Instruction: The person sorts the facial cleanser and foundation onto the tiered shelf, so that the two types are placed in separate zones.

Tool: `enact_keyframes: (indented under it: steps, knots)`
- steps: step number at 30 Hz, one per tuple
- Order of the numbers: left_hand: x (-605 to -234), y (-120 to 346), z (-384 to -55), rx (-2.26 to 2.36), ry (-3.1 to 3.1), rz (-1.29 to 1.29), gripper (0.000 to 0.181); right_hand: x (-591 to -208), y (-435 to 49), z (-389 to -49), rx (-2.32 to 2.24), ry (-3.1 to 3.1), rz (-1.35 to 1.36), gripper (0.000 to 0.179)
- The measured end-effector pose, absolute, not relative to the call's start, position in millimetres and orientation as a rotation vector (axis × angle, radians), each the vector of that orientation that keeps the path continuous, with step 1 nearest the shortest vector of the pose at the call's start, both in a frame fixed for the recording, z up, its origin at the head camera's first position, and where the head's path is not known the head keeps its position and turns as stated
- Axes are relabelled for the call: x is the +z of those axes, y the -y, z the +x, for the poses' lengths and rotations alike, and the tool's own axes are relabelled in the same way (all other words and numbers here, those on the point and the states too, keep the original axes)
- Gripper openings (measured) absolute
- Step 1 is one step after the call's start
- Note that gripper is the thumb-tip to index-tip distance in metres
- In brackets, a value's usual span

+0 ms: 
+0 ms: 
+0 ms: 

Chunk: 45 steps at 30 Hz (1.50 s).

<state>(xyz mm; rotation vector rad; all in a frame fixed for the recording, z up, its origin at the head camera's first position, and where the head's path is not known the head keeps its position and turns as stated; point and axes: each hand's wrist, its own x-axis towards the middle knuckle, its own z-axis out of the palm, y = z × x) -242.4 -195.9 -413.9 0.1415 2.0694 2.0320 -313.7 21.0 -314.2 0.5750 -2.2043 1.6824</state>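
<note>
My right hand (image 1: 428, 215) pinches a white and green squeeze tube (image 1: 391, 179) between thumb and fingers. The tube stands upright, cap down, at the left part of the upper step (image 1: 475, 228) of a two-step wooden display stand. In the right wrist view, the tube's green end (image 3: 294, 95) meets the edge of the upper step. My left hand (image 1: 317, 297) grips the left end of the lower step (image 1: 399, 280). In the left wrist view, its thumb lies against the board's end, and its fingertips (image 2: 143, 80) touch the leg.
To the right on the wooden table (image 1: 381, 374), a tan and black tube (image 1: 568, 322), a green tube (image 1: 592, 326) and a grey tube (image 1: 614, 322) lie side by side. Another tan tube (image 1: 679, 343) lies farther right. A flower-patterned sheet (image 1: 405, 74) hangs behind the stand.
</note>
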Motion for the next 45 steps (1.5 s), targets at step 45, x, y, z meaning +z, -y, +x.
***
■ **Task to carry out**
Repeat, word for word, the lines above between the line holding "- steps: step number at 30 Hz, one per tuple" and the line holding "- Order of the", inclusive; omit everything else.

■ **Task result**
- steps: step number at 30 Hz, one per tuple
- Order of the numbers: left_hand: x (-605 to -234), y (-120 to 346), z (-384 to -55), rx (-2.26 to 2.36), ry (-3.1 to 3.1), rz (-1.29 to 1.29), gripper (0.000 to 0.181); right_hand: x (-591 to -208), y (-435 to 49), z (-389 to -49), rx (-2.32 to 2.24), ry (-3.1 to 3.1), rz (-1.35 to 1.36), gripper (0.000 to 0.179)

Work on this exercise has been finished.